Keep only the lines of the data below that contain "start", and copy them.

"""

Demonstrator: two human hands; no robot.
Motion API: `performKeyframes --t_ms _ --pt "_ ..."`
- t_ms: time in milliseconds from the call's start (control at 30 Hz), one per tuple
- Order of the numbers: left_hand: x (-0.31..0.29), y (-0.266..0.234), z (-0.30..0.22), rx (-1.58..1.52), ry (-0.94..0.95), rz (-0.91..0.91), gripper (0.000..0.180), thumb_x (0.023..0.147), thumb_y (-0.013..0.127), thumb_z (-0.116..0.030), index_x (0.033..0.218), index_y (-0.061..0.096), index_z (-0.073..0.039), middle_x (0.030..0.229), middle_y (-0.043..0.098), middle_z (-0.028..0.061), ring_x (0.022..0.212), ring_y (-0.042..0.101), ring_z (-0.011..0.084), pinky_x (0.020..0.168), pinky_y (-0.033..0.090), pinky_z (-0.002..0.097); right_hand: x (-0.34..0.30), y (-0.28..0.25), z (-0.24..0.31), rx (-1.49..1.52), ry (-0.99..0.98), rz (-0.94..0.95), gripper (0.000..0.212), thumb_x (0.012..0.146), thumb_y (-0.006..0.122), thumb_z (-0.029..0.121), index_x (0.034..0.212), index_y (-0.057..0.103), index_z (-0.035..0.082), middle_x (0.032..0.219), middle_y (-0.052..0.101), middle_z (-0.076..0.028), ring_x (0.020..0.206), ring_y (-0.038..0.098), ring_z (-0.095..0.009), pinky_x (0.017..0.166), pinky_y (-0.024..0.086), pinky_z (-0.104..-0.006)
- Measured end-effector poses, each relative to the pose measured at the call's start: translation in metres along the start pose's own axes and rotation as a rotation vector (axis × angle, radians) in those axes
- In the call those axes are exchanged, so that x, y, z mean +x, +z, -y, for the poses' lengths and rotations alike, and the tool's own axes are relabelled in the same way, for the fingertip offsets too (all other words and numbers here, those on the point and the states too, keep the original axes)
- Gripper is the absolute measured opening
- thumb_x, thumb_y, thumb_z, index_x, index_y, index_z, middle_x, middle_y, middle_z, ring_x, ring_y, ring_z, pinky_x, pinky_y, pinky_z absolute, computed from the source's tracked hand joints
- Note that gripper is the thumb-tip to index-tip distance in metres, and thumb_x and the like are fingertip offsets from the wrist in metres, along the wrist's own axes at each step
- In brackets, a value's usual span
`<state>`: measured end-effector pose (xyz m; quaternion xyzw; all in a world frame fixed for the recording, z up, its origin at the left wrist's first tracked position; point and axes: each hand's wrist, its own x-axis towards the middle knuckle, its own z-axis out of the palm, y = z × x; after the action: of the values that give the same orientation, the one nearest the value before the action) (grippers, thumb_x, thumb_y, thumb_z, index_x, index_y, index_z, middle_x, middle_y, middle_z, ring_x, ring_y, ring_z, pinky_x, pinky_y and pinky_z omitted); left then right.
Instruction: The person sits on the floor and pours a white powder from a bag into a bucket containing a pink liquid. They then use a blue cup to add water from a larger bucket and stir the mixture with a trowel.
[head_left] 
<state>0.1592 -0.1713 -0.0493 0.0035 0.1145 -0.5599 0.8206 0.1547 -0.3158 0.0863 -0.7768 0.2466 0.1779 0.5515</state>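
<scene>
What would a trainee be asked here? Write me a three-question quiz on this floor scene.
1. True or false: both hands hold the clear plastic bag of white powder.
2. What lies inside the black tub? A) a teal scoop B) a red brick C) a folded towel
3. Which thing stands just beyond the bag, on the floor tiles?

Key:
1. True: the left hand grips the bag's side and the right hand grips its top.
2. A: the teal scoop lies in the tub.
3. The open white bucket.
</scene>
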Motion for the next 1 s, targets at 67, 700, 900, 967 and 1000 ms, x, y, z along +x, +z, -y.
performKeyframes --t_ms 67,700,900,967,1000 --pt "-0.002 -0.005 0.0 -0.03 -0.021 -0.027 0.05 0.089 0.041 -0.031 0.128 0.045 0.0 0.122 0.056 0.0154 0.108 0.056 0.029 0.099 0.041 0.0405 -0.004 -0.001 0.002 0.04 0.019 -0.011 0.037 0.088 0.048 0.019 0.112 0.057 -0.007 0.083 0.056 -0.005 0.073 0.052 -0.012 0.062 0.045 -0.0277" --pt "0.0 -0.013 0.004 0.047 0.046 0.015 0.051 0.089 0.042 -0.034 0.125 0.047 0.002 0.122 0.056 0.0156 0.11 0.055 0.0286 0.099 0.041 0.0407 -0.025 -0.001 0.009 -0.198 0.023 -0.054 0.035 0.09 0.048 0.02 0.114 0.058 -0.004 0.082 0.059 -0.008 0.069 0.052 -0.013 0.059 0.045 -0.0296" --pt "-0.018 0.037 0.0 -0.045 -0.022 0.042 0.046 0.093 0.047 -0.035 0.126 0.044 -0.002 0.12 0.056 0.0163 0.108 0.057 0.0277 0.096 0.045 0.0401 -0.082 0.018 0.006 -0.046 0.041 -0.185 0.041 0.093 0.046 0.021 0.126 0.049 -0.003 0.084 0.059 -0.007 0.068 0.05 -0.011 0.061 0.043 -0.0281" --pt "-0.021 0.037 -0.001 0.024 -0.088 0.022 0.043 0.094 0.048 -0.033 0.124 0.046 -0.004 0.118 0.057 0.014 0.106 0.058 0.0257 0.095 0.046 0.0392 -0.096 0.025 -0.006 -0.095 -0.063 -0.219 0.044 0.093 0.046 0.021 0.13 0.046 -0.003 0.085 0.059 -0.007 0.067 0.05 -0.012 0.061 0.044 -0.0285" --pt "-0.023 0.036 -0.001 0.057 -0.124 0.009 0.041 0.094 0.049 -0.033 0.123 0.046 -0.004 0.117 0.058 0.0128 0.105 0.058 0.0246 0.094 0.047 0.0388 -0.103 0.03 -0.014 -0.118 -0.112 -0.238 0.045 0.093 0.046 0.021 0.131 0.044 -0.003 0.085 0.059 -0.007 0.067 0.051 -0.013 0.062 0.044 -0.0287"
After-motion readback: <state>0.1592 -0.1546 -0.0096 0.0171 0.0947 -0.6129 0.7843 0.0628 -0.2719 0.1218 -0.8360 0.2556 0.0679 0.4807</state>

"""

#### WRITTEN ANSWER
- t_ms: time in milliseconds from the call's start (control at 30 Hz), one per tuple
- Measured end-effector poses, each relative to the pose measured at the call's start: translation in metres along the start pose's own axes and rotation as a rotation vector (axis × angle, radians) in those axes

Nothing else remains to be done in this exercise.